As mentioned above, an avian model for GHR deficiency exists in the form of the genetically heterogeneous sex-linked dwarf chicken (11). Although that model shares some features with mammalian GHR/BP deficiency, it is not an ideal model for human Laron syndrome for several reasons. Taxonomic and anatomic differences between mammals and birds render direct comparisons difficult. IGF regulation and IGF action may be different in birds and mammals (39, 40). The reproductive and perinatal biology of birds deviates greatly from that in mammals.

The growth curves of our Laron mice are very similar to that of the little (lit/lit) mouse that has isolated GH deficiency (41). In contrast, the Snell and Ames dwarf mice are more growth-retarded, presumably because they are hypothyroid in addition to being GH-deficient (42, 43).

Fertility appears to be preserved in homozygous GHR/BP knockout mice of both genders, indicating that GH action is not essential for fertility. This is consistent with several reported instances of fertility in both men and women affected with Laron syndrome.
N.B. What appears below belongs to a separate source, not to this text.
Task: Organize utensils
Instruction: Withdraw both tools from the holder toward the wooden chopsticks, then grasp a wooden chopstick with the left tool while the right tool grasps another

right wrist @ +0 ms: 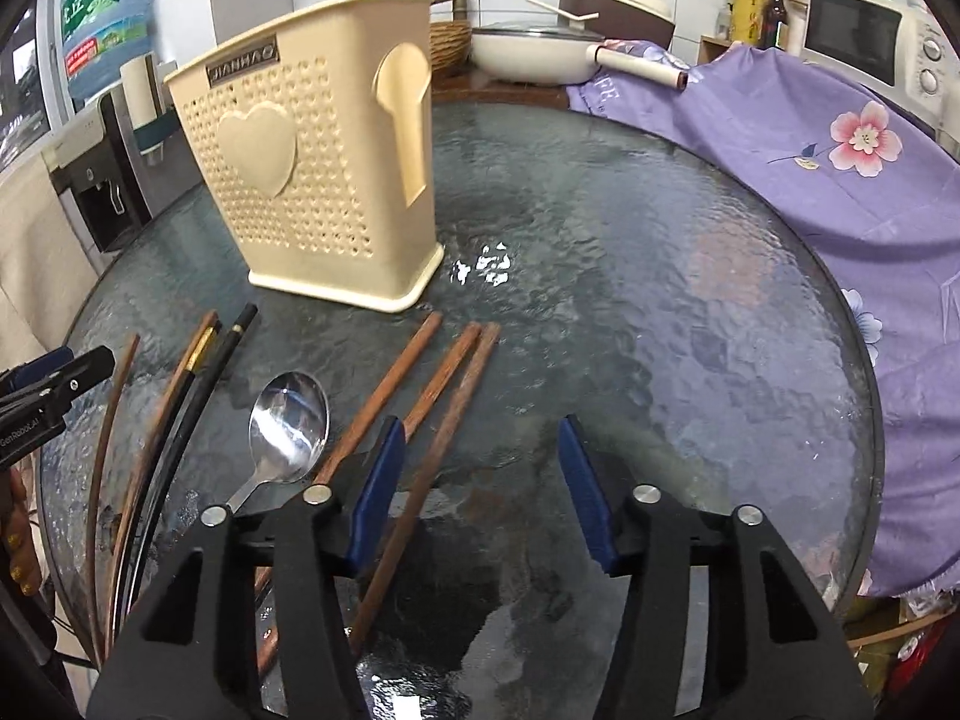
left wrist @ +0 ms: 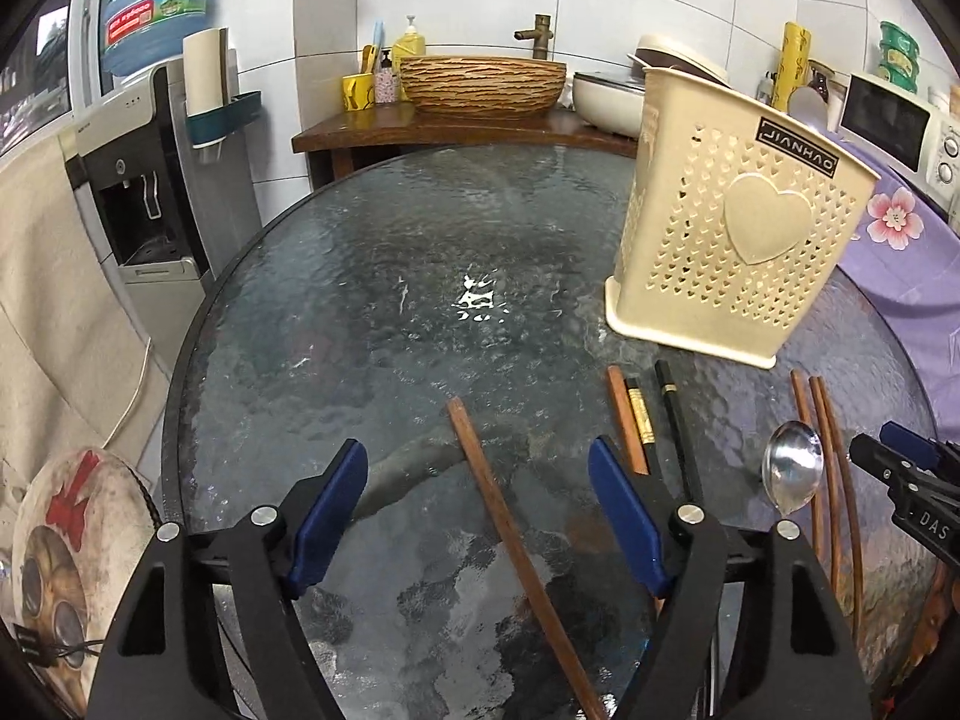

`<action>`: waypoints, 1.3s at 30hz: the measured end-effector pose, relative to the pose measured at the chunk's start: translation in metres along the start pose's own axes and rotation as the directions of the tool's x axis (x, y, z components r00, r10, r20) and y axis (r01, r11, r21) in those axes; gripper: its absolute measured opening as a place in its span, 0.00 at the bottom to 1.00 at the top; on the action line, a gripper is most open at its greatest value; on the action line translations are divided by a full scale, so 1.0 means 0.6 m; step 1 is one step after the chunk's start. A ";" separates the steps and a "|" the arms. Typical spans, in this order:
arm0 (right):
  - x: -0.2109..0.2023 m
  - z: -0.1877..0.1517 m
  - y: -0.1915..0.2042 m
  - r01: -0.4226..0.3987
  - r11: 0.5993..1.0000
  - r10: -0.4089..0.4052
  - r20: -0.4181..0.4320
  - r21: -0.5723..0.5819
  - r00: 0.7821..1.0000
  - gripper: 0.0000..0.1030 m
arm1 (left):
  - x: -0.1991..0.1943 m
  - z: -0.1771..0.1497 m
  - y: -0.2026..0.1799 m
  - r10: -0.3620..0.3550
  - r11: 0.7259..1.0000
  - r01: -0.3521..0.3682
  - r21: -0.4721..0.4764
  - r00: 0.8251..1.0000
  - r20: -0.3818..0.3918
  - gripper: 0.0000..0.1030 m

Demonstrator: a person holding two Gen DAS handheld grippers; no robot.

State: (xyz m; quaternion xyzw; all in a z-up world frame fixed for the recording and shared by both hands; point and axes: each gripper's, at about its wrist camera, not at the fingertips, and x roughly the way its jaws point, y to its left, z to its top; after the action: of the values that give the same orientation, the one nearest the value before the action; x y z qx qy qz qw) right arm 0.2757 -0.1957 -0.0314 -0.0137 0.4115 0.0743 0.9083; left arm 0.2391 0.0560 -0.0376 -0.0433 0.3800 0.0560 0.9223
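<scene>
A cream perforated utensil holder (left wrist: 738, 228) with a heart stands upright on the round glass table (left wrist: 372, 276); it also shows in the right wrist view (right wrist: 318, 174). My left gripper (left wrist: 480, 462) is open, and one brown chopstick (left wrist: 510, 540) lies between its fingers on the glass. More brown and black chopsticks (left wrist: 660, 420) lie to its right. A metal spoon (right wrist: 288, 420) lies left of my right gripper (right wrist: 480, 438), which is open and empty above the table. Several brown chopsticks (right wrist: 444, 384) lie by its left finger.
A purple flowered cloth (right wrist: 810, 144) covers the table's right side. A water dispenser (left wrist: 150, 180) stands to the left. A wooden shelf with a basin (left wrist: 480, 84), pot and microwave (right wrist: 864, 36) lies behind the table. A cushion (left wrist: 72, 570) sits at lower left.
</scene>
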 end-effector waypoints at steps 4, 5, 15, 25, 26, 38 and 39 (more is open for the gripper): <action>0.008 -0.005 0.008 0.004 1.000 -0.004 -0.020 -0.008 1.000 0.47 | 0.007 -0.004 0.005 -0.002 1.000 0.002 -0.009 1.000 -0.023 0.66; 0.008 -0.005 0.008 0.005 1.000 -0.005 -0.023 -0.011 1.000 0.46 | 0.009 -0.003 0.004 0.000 1.000 0.000 -0.005 1.000 -0.026 0.65; 0.028 0.000 0.018 0.026 0.999 -0.027 -0.056 -0.026 0.998 0.35 | 0.032 -0.009 -0.008 -0.004 1.000 0.004 0.006 0.997 -0.073 0.48; 0.049 0.035 0.012 0.040 0.999 -0.040 -0.059 0.007 0.997 0.28 | 0.044 -0.001 -0.009 0.003 1.000 -0.003 -0.009 0.997 -0.074 0.35; 0.052 0.039 0.012 0.041 0.999 -0.040 -0.061 0.011 0.997 0.27 | 0.045 0.000 -0.010 0.003 1.000 -0.004 -0.009 0.997 -0.074 0.34; 0.069 0.062 0.018 0.049 0.999 -0.048 -0.067 0.010 0.997 0.22 | 0.061 0.026 -0.032 -0.001 0.999 0.005 0.033 0.991 -0.134 0.24; 0.068 0.060 0.019 0.048 0.999 -0.047 -0.066 0.010 0.997 0.21 | 0.061 0.026 -0.034 0.001 0.999 0.004 0.036 0.991 -0.134 0.24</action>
State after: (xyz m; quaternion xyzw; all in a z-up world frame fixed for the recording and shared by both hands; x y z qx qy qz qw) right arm 0.3274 -0.1764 -0.0380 -0.0207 0.4413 0.0501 0.8957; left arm 0.2786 0.0403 -0.0517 -0.0305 0.4419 0.0455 0.8954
However, for mice born of two GHR/BP^−/− parents, fetal outcome is not normal in that they have fewer siblings and decreased perinatal survival. It is presently not clear what is responsible for this phenomenon, but fetal–maternal size mismatch in utero and during birth or abnormal lactation or suckling are potential explanations. No corresponding information exists in humans because, to our knowledge, no union of two patients affected with Laron syndrome has been reported.

The residual GH binding in livers (and kidneys; not shown) of homozygous knockout mice is of interest. Although we did not detect GHR mRNA, we consistently found a small amount of GH binding activity above background. This may suggest that another GHR exists, a notion that has been postulated (22). If extant, this putative GHR does not appear to contribute to somatic growth as the animals are dwarfed, but it is an intriguing possibility that it may be involved in other GH-specific activities, such as metabolic and/or diabetogenic action. Further work will have to be performed to determine whether the residual GH binding activity represents a receptor.

The Laron mouse will perhaps be most useful in two areas of long term development in which human data are still limited or lacking. One is aging and longevity. It recently has been reported that Ames dwarf mice live significantly longer than their normal siblings, and GH deficiency has been implicated in this process (44). The life-span of GHR/BP knockout mice may yield new insights into a possible role of GH and IGF-I in senescence. Second, the Laron mouse may help answer a long-standing question in this field, namely whether IGF-I can promote long term linear growth and normal adult size in the absence of GH action. Isaksson et al. (45) have proposed that epiphyseal prechondrocytes must first differentiate under the influence of GH and only when differentiated undergo IGF-I-mediated clonal expansion, which leads to linear bone growth. The differentiated chondrocyte pool is limited and cannot be replenished by recruiting new chondrocytes except through continued GH action. Hence, they have suggested that IGF-I therapy of Laron syndrome may be effective for only a limited time, namely until the differentiated chondrocyte pool is depleted. Trials with chronic IGF-I therapy of Laron patients have been going on for ≈3–4 years, and IGF-I effectiveness is indeed declining with time (46, 47). The same is true, however, for GH therapy in GH deficiency, although perhaps to a lesser degree. It will take many years to determine the long term efficacy of IGF-I in human Laron syndrome. The same experiment, performed in the Laron mouse, will yield an answer regarding final size in 6 months. Thus, we hope that the present GHR/BP knockout mouse will provide the keystone in the proof of the somatomedin hypothesis.

In summary, we report the generation and initial data on the dwarf phenotype of a mouse with a GHR/BP gene knockout (the Laron mouse). In its homozygous and heterozygous form, the Laron mouse exhibits a phenotype that greatly resembles the human genetic disease known as Laron syndrome. Therefore, this GHR/BP-deficient mouse will be a useful model in the study of many unresolved aspects of GH-IGF-I function, such as aging, longevity, tumorigenesis, and diabetes and its complications.